**Records shown**.
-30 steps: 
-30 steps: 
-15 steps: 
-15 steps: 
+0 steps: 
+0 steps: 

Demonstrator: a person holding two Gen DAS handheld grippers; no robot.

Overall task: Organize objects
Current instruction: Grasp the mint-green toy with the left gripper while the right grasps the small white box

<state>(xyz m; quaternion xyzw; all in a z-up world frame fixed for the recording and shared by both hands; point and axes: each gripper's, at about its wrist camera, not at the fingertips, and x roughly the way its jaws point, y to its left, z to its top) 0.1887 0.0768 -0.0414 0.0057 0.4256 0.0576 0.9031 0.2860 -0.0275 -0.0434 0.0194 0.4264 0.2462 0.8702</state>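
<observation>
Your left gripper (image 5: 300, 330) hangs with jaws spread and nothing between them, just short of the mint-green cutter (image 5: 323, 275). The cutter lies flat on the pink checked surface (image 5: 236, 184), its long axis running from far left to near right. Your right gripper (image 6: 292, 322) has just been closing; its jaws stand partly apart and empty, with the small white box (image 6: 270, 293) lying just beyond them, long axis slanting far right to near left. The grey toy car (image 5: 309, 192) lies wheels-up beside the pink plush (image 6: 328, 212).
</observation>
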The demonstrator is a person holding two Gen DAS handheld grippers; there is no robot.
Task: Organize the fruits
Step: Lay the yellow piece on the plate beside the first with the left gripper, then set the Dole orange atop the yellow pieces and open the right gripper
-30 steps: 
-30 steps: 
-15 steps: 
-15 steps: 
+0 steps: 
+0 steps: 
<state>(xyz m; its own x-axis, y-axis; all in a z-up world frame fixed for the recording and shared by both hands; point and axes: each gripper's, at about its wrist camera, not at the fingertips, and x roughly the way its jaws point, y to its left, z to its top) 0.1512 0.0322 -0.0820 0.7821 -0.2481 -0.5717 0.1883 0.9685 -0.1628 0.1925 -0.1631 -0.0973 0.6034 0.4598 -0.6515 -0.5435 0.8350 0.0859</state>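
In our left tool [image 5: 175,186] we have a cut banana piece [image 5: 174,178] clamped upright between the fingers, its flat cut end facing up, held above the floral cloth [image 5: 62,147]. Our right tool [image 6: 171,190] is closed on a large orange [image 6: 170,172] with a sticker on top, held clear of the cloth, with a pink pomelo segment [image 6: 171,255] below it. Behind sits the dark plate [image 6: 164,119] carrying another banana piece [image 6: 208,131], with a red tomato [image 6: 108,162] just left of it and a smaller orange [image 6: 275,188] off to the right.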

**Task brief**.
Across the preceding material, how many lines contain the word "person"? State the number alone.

**Response box**.
2